Dirac was, in some sense, the anti-Pauli. We might think of him today as suffering from Asperger’s syndrome. He was socially awkward in the extreme and literal-minded to an exasperating degree. He once asked Heisenberg why people danced. Heisenberg replied, “When there are nice girls, it is a pleasure.” Dirac considered this for a moment and blurted out, “But how do you know beforehand that the girls are nice?” Once during a lecture a student raised his hand and said that he did not understand an equation that Dirac had written on the blackboard. Dirac remained silent because, as he explained later, the person in the audience had not asked a question. His colleagues at Cambridge reportedly defined a “dirac” as a unit of one word per hour. He was also aggressively irreligious. In one famous exchange at the 1927 Solvay conference, talk among the younger physicists ventured into the area of philosophy and religion. Heisenberg recounts that Dirac made what was for him an impassioned plea to the effect that religion had no place in the world of a physicist. Pauli, who was silent for much of the discussion, reportedly ventured, “Well, our friend Dirac has got a religion and its guiding principle is ‘There is no God and Dirac is His prophet.’” Heisenberg reported that everyone had a good laugh, none more so than Dirac himself.
Among the brilliant young theorists of his generation, Dirac may well have been the most brilliant. His PhD thesis was impressive and attracted the attention of the physics world at large. Born was stunned that a doctoral student could master the field so completely, especially since the final Born-Heisenberg-Jordan paper had not yet been completed. Others shared Born’s surprise. Almost immediately, Dirac was propelled into the highest ranks of theoretical physicists. His was the first PhD degree ever granted in the new field of quantum theory and heralded the arrival of a superstar. Later in the year, Dirac followed it up during a post-doc in Copenhagen with an even more impressive paper, which demonstrated mathematically the underlying unity between the Heisenberg and Schrödinger approaches, seeing both as special cases of something called transformation theory. It was a significant finding, but Dirac’s best was yet to come. In 1927, he produced the first paper to develop the concept of a quantum field using the electromagnetic field as his focus. The paper had an historic impact on physics and laid the groundwork for Fermi’s second great contribution.

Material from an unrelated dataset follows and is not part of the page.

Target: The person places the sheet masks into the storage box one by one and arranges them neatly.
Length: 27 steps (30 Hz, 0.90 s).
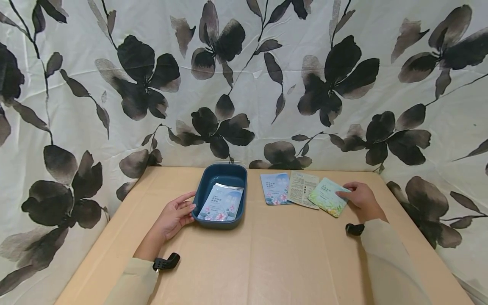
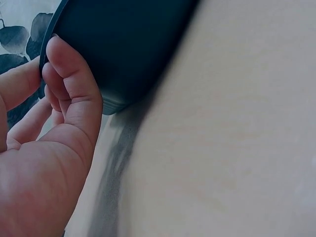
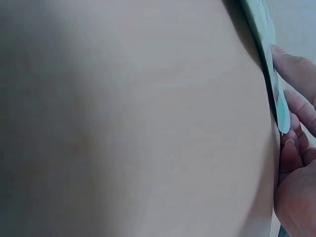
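Observation:
My left hand (image 1: pixel 173 220) grips the left rim of a dark blue plastic basin (image 1: pixel 221 225); in the left wrist view, the thumb and fingers (image 2: pixel 74 74) are at its edge. Inside the basin lie flat light-blue packets with pink flowers (image 1: pixel 220 203), the top one face up. At the right, my right hand (image 1: pixel 364 201) pinches the right edge of a pale green packet (image 1: pixel 328 195). The right wrist view shows this green packet (image 3: pixel 261 42) edge-on, slightly raised at the fingers. Its left side overlaps a cream packet printed with text (image 1: pixel 302 188).
Left of the cream packet, partly under it, lies another light-blue floral packet (image 1: pixel 274 188). Everything stands on a light wooden-coloured table (image 1: pixel 286 254). A white cloth with dark flowers (image 1: pixel 267 84) hangs behind the table's far edge.

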### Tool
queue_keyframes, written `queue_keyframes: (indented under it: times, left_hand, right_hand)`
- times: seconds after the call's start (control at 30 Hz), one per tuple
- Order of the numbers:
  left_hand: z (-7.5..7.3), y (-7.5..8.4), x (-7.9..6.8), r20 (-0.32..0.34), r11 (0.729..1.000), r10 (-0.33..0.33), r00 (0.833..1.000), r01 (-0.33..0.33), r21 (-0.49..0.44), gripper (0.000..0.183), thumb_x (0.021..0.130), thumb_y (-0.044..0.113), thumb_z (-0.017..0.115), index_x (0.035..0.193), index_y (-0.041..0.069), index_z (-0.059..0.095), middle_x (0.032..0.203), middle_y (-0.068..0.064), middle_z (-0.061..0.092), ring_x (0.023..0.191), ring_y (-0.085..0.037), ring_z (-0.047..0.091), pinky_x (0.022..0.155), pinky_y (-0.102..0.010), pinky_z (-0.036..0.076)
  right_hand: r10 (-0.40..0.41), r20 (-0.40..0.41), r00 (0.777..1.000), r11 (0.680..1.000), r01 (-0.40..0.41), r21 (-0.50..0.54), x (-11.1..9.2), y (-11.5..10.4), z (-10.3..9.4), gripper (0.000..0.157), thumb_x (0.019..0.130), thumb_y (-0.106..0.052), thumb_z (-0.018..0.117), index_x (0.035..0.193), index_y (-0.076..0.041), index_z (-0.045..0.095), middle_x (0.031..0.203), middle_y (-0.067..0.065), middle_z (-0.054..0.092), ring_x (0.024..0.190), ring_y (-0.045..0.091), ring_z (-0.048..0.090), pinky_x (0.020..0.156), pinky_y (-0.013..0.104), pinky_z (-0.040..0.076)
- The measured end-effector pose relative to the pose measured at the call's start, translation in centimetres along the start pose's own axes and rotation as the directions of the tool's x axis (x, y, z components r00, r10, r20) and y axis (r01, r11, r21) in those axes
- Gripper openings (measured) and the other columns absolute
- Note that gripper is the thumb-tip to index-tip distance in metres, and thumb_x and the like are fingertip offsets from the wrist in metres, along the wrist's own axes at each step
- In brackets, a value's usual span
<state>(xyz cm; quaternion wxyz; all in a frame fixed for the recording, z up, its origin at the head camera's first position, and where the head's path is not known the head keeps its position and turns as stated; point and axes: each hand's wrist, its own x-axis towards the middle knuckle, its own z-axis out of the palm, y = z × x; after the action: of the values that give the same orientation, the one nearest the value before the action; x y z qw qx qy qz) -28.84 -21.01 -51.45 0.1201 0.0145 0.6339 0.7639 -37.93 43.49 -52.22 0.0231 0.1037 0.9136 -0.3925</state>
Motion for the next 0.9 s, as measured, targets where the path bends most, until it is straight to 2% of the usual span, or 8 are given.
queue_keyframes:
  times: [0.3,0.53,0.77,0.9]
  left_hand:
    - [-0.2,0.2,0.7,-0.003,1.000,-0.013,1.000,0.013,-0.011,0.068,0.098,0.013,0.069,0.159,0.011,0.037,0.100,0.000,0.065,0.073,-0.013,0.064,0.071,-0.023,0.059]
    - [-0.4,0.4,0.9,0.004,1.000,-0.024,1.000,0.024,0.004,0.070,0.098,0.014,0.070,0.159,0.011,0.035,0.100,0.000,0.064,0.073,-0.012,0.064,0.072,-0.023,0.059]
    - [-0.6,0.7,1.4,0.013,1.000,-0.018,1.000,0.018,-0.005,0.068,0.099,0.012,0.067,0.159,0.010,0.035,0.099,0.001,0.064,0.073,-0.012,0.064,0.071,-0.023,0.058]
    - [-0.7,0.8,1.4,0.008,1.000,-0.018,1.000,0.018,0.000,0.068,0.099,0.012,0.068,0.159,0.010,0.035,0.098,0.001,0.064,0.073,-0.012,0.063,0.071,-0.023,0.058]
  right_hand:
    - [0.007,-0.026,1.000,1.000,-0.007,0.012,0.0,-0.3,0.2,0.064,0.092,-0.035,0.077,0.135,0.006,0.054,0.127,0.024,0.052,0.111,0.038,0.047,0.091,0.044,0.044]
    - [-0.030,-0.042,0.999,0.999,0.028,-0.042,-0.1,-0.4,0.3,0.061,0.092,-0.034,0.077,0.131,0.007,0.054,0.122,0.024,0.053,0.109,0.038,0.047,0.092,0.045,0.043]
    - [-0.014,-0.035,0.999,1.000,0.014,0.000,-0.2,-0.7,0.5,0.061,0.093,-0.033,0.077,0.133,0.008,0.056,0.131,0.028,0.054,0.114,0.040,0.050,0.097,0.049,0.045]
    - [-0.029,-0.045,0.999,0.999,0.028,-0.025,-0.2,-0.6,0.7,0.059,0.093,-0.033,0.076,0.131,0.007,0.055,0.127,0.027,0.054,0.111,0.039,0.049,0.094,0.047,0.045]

IN 1925, HOWEVER, ALL OF DIRAC’S MAJOR CONTRIBUTIONS WERE still in the future. As the year came to an end, while Schrödinger was holed up in the Austrian Alps with his girlfriend during Christmas wrestling with his equation and putting it in the proper form and while young Dirac was grinding out his thesis, Fermi was also thinking deeply about quantum problems. But the problems he considered were slightly different. He had been contemplating them for several years and now the work of Pauli, in particular, showed him the way toward a solution.